Les personnages eux-mêmes, tant bons que mauvais, restent tous plus inoubliables les uns que les autres. Du pugnace Goku, figure salvatrice de la dernière chance, à son fils, le contradictoire Gohan, authentique héritier sacrifié et tenaillé par son double héritage (qui oubliera sa prestance héroïque lors du Cell Game ?), en passant par Piccolo, mentor démoniaque se découvrant une fibre paternelle inattendue, Krilin, humain vaillant aux idéaux indéfectibles, ou encore Trunks, personnage aux deux incarnations, l'une espiègle et infantile, l'autre vaillante et imperturbable (Mirai Trunks), tous se révèlent tout aussi admirables qu'attachants. Les méchants eux, ne sont pas en reste et irradient tous une aura menaçante parfois contradictoire comme en témoignent le pragmatisme impitoyable de Cell et la candeur cruelle de Majin Buu. Apportant chacun une forte symbolique au sein de l'histoire, ces antagonistes se voient généralement défaits à cause de leur trop grande confiance en eux et leur refus d'apprendre de leurs erreurs.

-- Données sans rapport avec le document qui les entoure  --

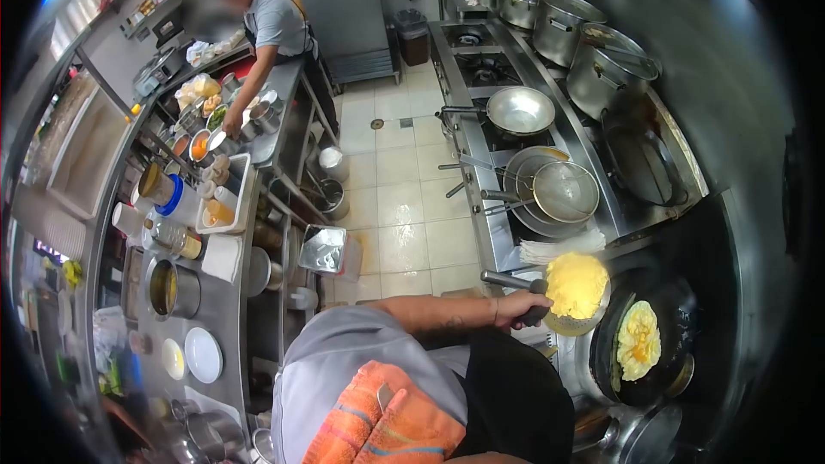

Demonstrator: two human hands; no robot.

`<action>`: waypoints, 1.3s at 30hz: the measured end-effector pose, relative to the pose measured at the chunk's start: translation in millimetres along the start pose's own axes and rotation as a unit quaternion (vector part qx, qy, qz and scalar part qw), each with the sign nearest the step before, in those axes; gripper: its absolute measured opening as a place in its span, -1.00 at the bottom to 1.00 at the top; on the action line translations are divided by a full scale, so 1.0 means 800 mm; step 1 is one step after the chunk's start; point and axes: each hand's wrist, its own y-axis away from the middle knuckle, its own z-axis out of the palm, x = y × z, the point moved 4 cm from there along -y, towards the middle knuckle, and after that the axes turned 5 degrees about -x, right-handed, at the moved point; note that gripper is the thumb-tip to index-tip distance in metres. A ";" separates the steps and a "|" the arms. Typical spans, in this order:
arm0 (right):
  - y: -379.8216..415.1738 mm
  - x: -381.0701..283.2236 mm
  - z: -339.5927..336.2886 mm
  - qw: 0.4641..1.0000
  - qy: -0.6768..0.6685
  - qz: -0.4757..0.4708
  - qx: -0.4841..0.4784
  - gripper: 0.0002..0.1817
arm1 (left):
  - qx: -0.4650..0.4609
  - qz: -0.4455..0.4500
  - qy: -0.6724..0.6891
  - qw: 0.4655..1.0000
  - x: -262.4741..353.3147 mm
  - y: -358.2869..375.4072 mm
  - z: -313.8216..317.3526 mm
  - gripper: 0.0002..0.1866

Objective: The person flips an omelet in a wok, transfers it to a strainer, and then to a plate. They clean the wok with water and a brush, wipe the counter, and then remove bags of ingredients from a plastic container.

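Note:
My left hand [521,308] grips the dark handle of a small frying pan [581,325], its fingers wrapped round it. A round, bright yellow egg omelette [577,284] covers most of that pan. Just right of it, a larger black pan [673,299] sits on the stove with a second cooked egg [638,341], paler at its edges and orange-yellow in the middle. Another pan handle [507,280] shows beyond my fingers, close to a folded white cloth [563,246]. My right hand is out of view; only a sliver of skin shows at the bottom edge.
Further along the stove are a metal pan [521,110], strainers [565,192] and large pots [606,69]. Behind me runs a steel counter [225,296] with white plates [204,355] and a pot [172,290]. A co-worker [277,26] reaches over containers at its far end.

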 end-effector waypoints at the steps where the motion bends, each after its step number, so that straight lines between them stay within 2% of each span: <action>1: 0.013 0.002 0.032 0.999 -0.034 0.019 -0.036 -0.77 | 0.000 -0.001 -0.004 1.000 0.001 0.003 -0.001 -0.63; 2: 0.063 0.012 0.088 0.980 -0.131 0.061 -0.134 -0.58 | 0.011 0.000 0.005 1.000 0.004 0.007 -0.003 -0.63; 4: 0.169 0.027 0.199 0.890 -0.283 0.192 -0.303 -0.21 | 0.017 -0.006 0.019 1.000 -0.003 0.015 0.003 -0.63; 5: 0.229 0.010 0.225 0.836 -0.353 0.265 -0.326 -0.16 | 0.018 -0.005 0.023 1.000 0.001 0.020 0.005 -0.62; 6: 0.257 -0.024 0.225 0.901 -0.120 0.107 -0.404 -0.14 | 0.021 -0.004 0.028 0.999 0.004 0.022 0.006 -0.62; 7: 0.284 -0.054 0.224 0.840 -0.083 0.139 -0.518 -0.18 | 0.021 -0.003 0.029 0.999 0.004 0.021 0.005 -0.62; 8: 0.350 -0.050 0.241 0.772 -0.062 0.169 -0.610 -0.24 | 0.012 -0.011 0.028 0.999 0.003 0.020 0.003 -0.63; 9: 0.407 -0.056 0.244 0.824 -0.150 0.123 -0.532 -0.31 | 0.003 -0.020 0.026 0.999 0.002 0.019 0.000 -0.63; 11: 0.515 -0.051 0.263 0.670 -0.139 0.327 -0.652 -0.40 | 0.002 -0.024 0.030 0.999 -0.007 0.012 -0.008 -0.64; 12: 0.539 -0.060 0.261 0.658 -0.150 0.344 -0.653 -0.40 | -0.001 -0.029 0.029 0.999 -0.011 0.010 -0.010 -0.64; 20: 0.565 -0.107 0.281 0.675 -0.203 0.347 -0.619 -0.40 | -0.022 -0.073 -0.003 0.997 -0.010 -0.015 0.029 -0.66; 22: 0.565 -0.109 0.286 0.674 -0.207 0.350 -0.617 -0.39 | -0.058 -0.085 -0.062 0.993 -0.004 -0.014 0.054 -0.66; 27: 0.570 -0.115 0.290 0.671 -0.211 0.366 -0.610 -0.39 | -0.083 -0.054 -0.121 0.988 -0.023 -0.039 0.090 -0.74; 30: 0.575 -0.118 0.292 0.667 -0.213 0.372 -0.609 -0.39 | -0.144 -0.055 -0.165 0.974 -0.037 -0.051 0.092 -0.63; 33: 0.580 -0.118 0.295 0.666 -0.215 0.376 -0.607 -0.38 | -0.093 -0.075 -0.139 0.983 -0.040 -0.052 0.095 -0.61; 39: 0.584 -0.118 0.299 0.665 -0.220 0.378 -0.605 -0.38 | -0.104 -0.085 -0.108 0.985 -0.019 -0.046 0.108 -0.62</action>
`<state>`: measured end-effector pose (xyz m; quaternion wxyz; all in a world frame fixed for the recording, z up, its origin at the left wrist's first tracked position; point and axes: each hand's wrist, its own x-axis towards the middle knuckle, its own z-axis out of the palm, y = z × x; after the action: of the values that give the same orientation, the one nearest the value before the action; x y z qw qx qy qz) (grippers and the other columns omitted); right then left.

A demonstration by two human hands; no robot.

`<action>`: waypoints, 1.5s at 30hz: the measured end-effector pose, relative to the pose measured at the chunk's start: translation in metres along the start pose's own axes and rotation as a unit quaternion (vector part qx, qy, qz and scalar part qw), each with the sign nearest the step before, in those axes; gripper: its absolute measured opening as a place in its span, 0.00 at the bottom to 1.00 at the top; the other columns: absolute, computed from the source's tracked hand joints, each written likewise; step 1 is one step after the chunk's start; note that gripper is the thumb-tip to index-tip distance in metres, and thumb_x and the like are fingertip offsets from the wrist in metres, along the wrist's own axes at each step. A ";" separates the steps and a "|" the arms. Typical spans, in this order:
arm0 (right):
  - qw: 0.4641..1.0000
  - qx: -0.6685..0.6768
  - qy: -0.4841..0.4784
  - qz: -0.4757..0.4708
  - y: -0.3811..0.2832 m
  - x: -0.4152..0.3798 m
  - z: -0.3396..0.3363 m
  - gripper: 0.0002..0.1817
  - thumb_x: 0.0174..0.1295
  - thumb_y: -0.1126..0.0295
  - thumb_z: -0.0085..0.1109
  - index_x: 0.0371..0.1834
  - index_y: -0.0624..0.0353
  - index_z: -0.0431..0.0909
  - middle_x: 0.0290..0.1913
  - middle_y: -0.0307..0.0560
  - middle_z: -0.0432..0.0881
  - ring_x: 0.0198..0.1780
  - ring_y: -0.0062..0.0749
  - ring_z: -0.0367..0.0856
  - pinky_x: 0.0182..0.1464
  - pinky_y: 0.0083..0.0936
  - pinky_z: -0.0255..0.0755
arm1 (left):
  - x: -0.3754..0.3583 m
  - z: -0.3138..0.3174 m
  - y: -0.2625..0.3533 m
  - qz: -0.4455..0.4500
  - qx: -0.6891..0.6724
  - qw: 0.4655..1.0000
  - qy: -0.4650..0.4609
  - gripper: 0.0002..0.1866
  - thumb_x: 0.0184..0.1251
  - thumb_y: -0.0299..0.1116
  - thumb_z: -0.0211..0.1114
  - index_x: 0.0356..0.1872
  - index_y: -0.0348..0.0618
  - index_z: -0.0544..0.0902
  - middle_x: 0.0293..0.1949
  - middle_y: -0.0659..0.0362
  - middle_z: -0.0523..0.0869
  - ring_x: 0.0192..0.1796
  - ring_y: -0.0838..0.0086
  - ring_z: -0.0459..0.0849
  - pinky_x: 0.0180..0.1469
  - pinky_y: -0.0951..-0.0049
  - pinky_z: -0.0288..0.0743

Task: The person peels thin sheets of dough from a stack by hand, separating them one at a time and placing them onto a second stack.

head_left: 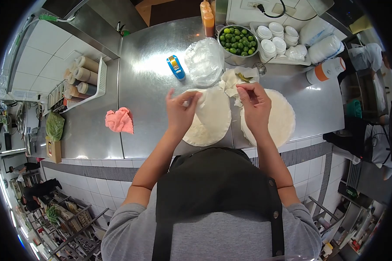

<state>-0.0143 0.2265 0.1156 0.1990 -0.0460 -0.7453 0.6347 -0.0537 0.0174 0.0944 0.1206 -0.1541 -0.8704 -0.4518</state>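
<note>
Two flat round white sheets lie side by side on the steel counter, the left round (204, 130) and the right round (281, 117). Over the left one, my left hand (181, 108) has thumb and fingers pinched on a thin whitish piece. My right hand (256, 104) is closed in a pinch at the right round's upper left edge; what its fingertips hold is too small to make out. Just beyond it, a heap of white shreds (229, 82) and some green strips (244, 78) rest on a sheet. A clear plastic bag (204, 61) lies behind the left round.
A bowl of green limes (238, 41), white cups (278, 42), sauce bottles (208, 21) and an orange-white bottle (326, 71) stand at the back. Further left are a blue tape dispenser (176, 67), a pink cloth (119, 120) and a bottle basket (101, 80). Other people stand at right.
</note>
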 end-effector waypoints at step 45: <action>0.961 0.109 -0.128 0.219 0.048 -0.026 0.024 0.09 0.66 0.72 0.67 0.34 0.57 0.74 0.36 0.34 0.83 0.36 0.13 0.77 0.40 0.15 0.70 | -0.031 0.035 -0.006 -0.278 -0.353 0.884 -0.127 0.08 0.70 0.31 0.70 0.40 0.35 0.88 0.30 0.64 0.87 0.28 0.87 0.79 0.30 0.82 0.71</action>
<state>-0.0075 0.2053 0.0606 -0.0378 -0.1044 -0.6628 0.7405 -0.0296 0.0380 0.0595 -0.1842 0.0060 -0.6687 -0.7203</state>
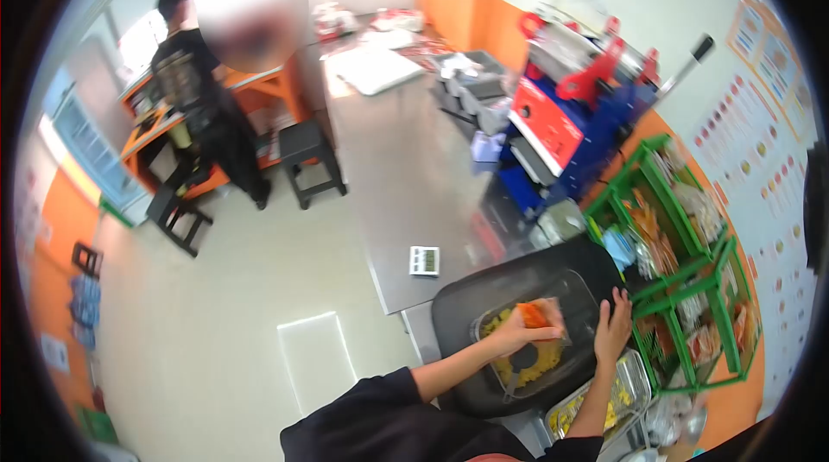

Il y en a pourtant bien un qui s'en est sorti haut la main jusqu'à grossir les rangs des héros, comme bon nombre d'anciens adversaires de Goku. Vegeta se pose ainsi comme un des personnages les plus ambivalents de la saga et contribue largement à l'intérêt de l'oeuvre de Toriyama. Sorte de prince sans royaume à l'ego démesuré et à la ténacité sans pareille, Vegeta suit tout au long de l'histoire une évolution morale des plus fascinante, le fier noble Saiyen passant du statut d'antagoniste cruel et génocidaire à celui d'anti-héros refusant de s'avouer son humanisation progressive au fur et à mesure qu'il trouve l'amitié, l'amour et l'affection d'un père pour son fils. Cette évolution morale couplée à son obsession pour son meilleur ennemi Sangoku, guerrier de caste inférieure mais pourtant bien plus fort que lui, en font indéniablement (et plus encore que Gohan dont la progression charismatique s'arrête au Cell Game) l'autre grand héros de l'oeuvre de Toriyama comme en témoignent ses interventions décisives face à Freezer, Cell et Majin Buu. Et l'auteur a beau dire n'avoir jamais porté Vegeta dans son coeur (il comptait faire mourir définitivement le personnage sur Namek), le prince des Saiyens reste désormais une des principales icônes de son oeuvre.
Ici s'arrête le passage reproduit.